In the last column, I elucidated the disconcerting reality wherein various provisions of personal laws encroach upon the sacred precincts of fundamental rights, leaving the most vulnerable among us bereft of justice. In the name of religious liberty, we cannot countenance such flagrant violations against the downtrodden.

Furthermore, if the rights conferred by Article 25 clash with the other rights enshrined in Part III of the Indian Constitution, it is the later which will be accorded precedence.

Ironically, there exists a cadre of dissenters who, under the guise of diversity and religious variance, decry the Uniform Civil Code, yet raise their voices in opposition to the Citizenship Amendment Act, in the name of equality among religions, albeit it is not encompassing Indian Muslims.

How can a society, steeped in the ethos of democracy and enlightenment, tolerate the antiquated spectres of polygamy, triple talaaq, nikah halala, iddat, child marriage, inequality between adopted and biological child, right to have only the half property than their male counterparts, only the amount of mahr as maintenance, difference of status between mother and father in the case of intestate succession, and other such vestiges of bygone eras?

Any voice that dares to extol such archaic practices does so not out of sagacity but from the murky depths of self-interest.

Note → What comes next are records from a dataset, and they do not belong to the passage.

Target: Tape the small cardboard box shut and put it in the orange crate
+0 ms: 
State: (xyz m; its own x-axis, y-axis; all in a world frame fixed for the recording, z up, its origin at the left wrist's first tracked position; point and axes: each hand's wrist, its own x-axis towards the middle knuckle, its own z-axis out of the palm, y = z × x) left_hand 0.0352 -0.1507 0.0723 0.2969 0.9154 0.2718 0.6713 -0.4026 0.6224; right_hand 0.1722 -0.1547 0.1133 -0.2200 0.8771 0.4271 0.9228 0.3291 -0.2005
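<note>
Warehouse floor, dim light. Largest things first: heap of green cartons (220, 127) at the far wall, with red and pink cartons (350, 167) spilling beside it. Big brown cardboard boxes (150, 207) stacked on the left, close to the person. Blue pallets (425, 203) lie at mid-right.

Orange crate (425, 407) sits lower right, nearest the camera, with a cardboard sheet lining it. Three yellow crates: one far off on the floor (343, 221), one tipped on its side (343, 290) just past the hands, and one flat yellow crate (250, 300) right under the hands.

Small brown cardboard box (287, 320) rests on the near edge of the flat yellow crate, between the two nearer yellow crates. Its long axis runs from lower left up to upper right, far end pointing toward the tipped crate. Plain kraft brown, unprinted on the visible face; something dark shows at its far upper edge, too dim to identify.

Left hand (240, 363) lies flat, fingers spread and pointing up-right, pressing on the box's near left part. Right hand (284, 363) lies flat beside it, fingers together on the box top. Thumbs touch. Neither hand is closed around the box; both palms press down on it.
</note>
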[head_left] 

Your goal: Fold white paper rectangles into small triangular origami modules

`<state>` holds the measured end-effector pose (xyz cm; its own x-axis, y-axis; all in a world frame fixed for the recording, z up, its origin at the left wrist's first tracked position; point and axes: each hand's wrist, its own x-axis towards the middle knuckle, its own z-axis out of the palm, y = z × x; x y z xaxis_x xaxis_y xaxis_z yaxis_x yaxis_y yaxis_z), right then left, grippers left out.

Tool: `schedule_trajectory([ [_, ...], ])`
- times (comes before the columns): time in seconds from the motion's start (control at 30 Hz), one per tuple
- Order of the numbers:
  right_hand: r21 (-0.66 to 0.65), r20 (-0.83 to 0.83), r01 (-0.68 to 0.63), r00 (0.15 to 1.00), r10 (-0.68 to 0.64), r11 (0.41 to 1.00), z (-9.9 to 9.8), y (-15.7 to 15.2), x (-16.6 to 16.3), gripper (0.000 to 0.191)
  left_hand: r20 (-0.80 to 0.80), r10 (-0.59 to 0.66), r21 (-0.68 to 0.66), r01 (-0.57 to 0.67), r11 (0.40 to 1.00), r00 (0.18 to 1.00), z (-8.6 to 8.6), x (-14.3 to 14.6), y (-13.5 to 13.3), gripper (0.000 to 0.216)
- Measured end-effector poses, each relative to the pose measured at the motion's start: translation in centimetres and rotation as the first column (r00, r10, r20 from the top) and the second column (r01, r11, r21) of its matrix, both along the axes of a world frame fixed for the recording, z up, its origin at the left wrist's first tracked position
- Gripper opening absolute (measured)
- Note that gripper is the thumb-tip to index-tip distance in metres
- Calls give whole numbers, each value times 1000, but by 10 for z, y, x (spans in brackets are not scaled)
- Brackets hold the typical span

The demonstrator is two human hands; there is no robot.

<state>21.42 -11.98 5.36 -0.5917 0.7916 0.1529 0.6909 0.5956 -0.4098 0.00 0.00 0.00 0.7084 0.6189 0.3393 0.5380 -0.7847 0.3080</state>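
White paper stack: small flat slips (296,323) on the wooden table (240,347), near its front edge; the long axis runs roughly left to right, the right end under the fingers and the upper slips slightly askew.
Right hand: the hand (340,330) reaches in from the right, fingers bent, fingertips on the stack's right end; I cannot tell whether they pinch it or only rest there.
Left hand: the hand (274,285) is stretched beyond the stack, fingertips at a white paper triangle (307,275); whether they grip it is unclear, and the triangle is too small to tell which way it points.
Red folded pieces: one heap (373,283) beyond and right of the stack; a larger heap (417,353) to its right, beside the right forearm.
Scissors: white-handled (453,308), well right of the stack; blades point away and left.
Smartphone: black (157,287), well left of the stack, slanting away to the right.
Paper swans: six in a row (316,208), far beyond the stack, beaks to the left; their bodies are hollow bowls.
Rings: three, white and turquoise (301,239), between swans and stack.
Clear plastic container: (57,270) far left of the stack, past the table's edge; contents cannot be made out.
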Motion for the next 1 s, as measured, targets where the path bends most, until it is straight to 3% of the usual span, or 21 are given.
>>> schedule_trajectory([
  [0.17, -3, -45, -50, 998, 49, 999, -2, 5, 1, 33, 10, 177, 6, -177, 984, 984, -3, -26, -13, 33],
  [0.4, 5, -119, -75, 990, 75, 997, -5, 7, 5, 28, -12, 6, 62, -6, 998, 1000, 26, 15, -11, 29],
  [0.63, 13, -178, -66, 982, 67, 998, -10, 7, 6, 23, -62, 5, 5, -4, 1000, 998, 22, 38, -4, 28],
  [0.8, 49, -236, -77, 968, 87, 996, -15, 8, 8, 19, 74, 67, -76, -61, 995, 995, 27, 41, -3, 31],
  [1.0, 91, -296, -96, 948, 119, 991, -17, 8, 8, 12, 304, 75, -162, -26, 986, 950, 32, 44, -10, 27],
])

Without a shadow of hesitation, these pernicious relics must give way to the radiant dawn of a Uniform Civil Code, where justice knows no identity or religion, but only the steadfast compass of equity and reason.

Conclusion

The UCC, far from being a mere legislative decree, embodies the essence of equality, justice, and unity – the very pillars upon which the edifice of a modern, progressive society rests. Henceforth, let us not shy away from applauding the audacious stride undertaken by the Uttarakhand government, a beacon of progress in the sphere of governance. Such valorous initiatives ought to be embraced by all, and indeed, emulated by other states.

It is imperative to recognize the UCC’s role in addressing systemic injustices and safeguarding the rights of marginalized communities. By dismantling discriminatory practices embedded within personal laws, the UCC seeks to rectify historical injustices and promote social cohesion.

It is incumbent upon the central government to heed the clarion call echoing from the Supreme Court on multiple occasions. Let them not tarry, but instead, endeavour earnestly in this noble pursuit.

It is in the collective efforts of governments, both state and central, that the tapestry of societal transformation finds its warp and weft. Let us, therefore, unite in purpose, casting aside the shackles of inertia, and stride forth into a future illuminated by the guiding principles of equity and justice.

Kumar Piyush Pushkar is an Advocate, Supreme Court of India.